The planet's small, quick moon was full, and he could make out something of the dry lands beyond the limits of the city, the low mountains far to the west and a reef of high cloud rolling on a quick wind. Spirals of electrostatically-charged dust rolled across the irrigated fields, quickly formed and quickly dissipated, like immense ghosts.

He saw Marguerite give a little a shiver, watching.

Subject approached the balcony's eroded barricade. He stood as if hesitating. Chris said, "Is he suicidal?"

"I hope not." She was tense. "We've never seen self-destructive behaviour, but we're new here. God, I hope not!"

But the Subject stood motionless, as if intent.

"He's looking at the view," Chris said.

"Could be."

"What else?"

"We don't know. That's why we don't attribute motivation. If I were there, I'd be looking at the view; but maybe he's enjoying the air pressure, or maybe he was hoping to meet somebody, or maybe he's lost or confused. These are complex sentient creatures with life histories and biological imperatives no one even pretends to understand.
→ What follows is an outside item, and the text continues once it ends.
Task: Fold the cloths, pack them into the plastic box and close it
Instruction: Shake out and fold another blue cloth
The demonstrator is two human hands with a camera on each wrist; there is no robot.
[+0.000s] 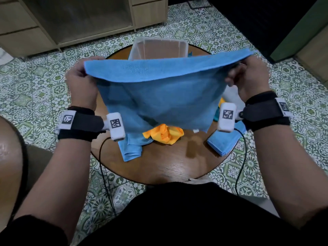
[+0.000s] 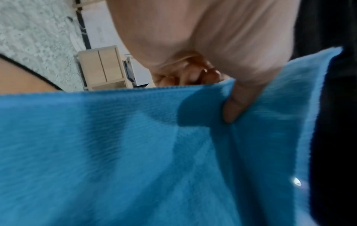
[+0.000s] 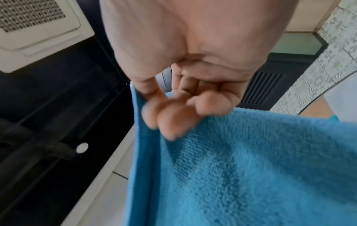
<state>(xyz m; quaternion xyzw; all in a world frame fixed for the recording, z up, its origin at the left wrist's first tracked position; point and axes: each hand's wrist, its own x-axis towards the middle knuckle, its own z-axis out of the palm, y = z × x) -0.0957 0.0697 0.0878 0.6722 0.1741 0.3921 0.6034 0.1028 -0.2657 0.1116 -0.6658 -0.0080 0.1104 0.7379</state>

We don't even know for sure how good their vision is -- he may not see what we're seeing."

"Still," Chris said. "If I had to lay a bet, I'd say he's admiring the view."

That won him a brief smile. "We may think such things," Marguerite admitted. "But we must not say them."

"Mom!" From the bathroom.

"I'll be there in a second," Marguerite called. "Dry yourself off!" She stood. "Time to put Tessa to bed, I'm afraid."

"You mind if I watch this a little longer?"

"No problem. Call me if it gets exciting. All this is being recorded, obviously, but there's nothing like a live feed. But he may not do anything at all. When they stand still they often stay that way for hours at a time."

"Not a great party planet," Chris said.

She was right about the Subject: he stood motionless, facing the long vista of the night. Chris watched distant dust-devils, immense and immaterial, ride the moonlit plains. He wondered if they made a sound in the relatively thin atmosphere of that world. He wondered if the air was warm or cool, whether the Subject was sensitive to the temperature. All this anomalous behavior and no way to divine the thoughts circulating in that perfectly-imaged but perfectly inscrutable head. What did loneliness mean to creatures who were never alone except at night?

He heard the pleasant sound of Marguerite and Tessa talking in low voices, Marguerite tucking her daughter into bed. A flurry of laughter. Eventually Marguerite appeared in the doorway once more.

"Has he moved?"

The moon had moved. The stars had moved. Not the Subject. "No."

"I'm making tea, if you feel like a cup."

"Thanks," Chris said. "I'd like that. I -- "

But then there was the unmistakable sound of breaking glass, and Tessa's high, shrill scream.